3) The extreme cold weather had ended, so that no-one felt cold.

The part that is computer system related is the part about the roadside phones
giving an "error message" that the user could not respond to. I am reminded of
the customer-operated touch-screen POS terminal reported in RISKS that gave a
software error message and asked the user (customer) to hit return on a
keyboard that presumably had only been present during testing.

I see this situation as a case of losing track of the system's behaviour as
seen by the user. If you can get connected to a recording, then why not the
police station? In a potentially life-threatening situation, no other system
response is acceptable, in my view. Remeber the Woody Allen film where an
attempt to call the 911 police number results in an "all lines busy" voice
recording, followed by a disconnect? This case was no joke. Nor did it seem to
have been a failure of an individual phone, which wouldn't be worth mentioning
in RISKS.

There's also the issue of the primary failure (electrical failure) resulting in
a failure of systems to prevent further damage (the flashers).

So, while this tale appears marginally related to computers, I feel the system
ergonomics and reliability design issues are very pertinent, and easy to
visualize in this case.

Peter Jones     MAINT@UQAM     (514)-987-3542
"Life's too short to try and fill up every minute of it" :-)


What hung the computer?

<julian@riacs.edu>
Tue, 09 Jan 90 23:16:55 -0800
A couple of nights ago I was working away merrily on my Macintosh with two cats
plopped all over the table as usual. For some reason, while I was working in a
usually reliable program, the computer froze. Couldn't figure it out; all I was
doing was typing. While I was still thinking, the Mac suddenly unfroze, and the
icon for the CDROM drive popped up on the desktop. It takes more than minute
for this particular CDROM to come online, during which time the Macintosh is
busied out, thus the inexplicable delay.

Who had pushed in the CDROM? A cat. One of them woke briefly, stretched,
changed position, and in doing so shoved the disk into the drive. Since I am
quite used to cats stretching I didn't bother to watch him and had no idea he
needed the disk online. I was already cursing the software for crashing the
machine until the icon showed up.

Part of the blame for this confusion can be laid squarely on Apple.  Their own
Human Interface Guidelines specify that the pointer should be replaced with a
watch for a "lengthy operation" (Inside Macintosh p.I-37).

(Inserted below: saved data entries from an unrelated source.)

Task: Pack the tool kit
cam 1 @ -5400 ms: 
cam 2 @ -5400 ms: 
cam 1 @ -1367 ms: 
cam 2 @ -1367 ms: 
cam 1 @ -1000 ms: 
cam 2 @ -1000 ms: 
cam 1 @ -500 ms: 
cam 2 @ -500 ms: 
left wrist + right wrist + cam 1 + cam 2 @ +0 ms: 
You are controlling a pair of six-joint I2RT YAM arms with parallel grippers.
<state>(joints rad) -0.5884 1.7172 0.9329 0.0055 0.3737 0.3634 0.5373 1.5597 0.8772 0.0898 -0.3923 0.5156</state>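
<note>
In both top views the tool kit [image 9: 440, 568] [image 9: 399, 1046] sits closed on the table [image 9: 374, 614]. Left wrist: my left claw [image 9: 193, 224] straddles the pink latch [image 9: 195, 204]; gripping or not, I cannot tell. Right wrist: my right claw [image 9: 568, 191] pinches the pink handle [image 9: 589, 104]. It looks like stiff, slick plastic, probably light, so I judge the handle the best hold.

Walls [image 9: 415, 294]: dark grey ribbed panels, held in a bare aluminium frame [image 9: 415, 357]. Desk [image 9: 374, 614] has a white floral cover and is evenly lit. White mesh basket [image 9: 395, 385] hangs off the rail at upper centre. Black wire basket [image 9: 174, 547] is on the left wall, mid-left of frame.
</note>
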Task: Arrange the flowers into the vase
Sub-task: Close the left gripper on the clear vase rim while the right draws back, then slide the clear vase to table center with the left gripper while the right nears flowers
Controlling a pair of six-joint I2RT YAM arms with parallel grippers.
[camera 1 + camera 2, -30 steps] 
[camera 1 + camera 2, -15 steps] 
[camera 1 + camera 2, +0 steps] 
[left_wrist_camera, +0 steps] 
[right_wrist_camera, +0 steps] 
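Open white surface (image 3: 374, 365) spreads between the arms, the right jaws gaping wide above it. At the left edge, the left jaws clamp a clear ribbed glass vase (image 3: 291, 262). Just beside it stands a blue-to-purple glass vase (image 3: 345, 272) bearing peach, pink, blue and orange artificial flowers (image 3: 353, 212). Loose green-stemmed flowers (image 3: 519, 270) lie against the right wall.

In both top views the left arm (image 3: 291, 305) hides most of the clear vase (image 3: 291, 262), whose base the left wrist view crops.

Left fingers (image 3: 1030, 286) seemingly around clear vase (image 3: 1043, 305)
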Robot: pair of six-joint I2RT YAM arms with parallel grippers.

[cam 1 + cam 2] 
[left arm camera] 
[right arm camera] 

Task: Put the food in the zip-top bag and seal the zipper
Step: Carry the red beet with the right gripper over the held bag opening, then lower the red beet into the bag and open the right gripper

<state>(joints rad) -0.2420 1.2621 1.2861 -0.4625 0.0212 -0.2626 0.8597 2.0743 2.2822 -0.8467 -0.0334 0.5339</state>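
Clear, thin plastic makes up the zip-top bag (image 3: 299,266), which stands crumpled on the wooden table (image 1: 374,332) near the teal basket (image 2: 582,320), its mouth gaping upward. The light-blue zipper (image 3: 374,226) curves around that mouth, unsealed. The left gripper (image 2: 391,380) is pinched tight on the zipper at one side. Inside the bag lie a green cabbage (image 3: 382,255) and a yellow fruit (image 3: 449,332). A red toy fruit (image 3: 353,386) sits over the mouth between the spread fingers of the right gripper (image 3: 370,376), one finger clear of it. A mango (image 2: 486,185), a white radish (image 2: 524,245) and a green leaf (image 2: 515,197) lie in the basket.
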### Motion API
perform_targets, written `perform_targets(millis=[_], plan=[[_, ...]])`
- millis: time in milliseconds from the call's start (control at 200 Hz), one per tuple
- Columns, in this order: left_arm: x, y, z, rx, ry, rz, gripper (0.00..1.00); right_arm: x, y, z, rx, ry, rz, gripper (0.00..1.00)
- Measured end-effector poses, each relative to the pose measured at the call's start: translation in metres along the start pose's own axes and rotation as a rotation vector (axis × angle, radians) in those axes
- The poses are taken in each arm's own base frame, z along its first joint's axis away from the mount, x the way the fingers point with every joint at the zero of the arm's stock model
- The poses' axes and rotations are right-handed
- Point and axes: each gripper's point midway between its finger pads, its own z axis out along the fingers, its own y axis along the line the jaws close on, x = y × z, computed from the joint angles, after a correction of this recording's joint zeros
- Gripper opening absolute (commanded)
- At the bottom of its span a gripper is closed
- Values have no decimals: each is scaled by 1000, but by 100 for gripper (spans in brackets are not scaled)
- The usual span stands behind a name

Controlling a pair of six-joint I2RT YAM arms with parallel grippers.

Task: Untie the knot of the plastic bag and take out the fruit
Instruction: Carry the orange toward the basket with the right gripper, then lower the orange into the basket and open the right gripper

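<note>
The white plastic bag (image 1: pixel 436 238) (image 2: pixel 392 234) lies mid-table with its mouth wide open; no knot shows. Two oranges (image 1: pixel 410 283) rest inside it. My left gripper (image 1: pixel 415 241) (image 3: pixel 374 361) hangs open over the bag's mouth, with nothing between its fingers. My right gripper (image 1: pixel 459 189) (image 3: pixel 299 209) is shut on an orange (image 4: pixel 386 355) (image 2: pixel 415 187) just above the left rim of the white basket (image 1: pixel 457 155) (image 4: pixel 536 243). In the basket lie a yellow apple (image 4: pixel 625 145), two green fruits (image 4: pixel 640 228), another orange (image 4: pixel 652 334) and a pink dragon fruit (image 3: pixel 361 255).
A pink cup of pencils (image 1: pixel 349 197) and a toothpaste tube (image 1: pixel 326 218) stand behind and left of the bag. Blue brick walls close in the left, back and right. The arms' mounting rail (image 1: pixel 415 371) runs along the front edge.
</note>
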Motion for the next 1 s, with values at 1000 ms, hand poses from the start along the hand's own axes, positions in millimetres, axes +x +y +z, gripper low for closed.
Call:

They often follow
their own guidelines, but not in this case.

   [Another hidden side-effect of the Unix "cat" command?  If blank text had
   been inserted, you might have thought the system had gone tabby.  Part of
   the problem is the emphasis on just "human" interfaces.  But perhaps your
   cat now has a Macintush.  Therein lies a tail.  PGN]


Re: The risks of not learning (Password security, RISKS-9.57)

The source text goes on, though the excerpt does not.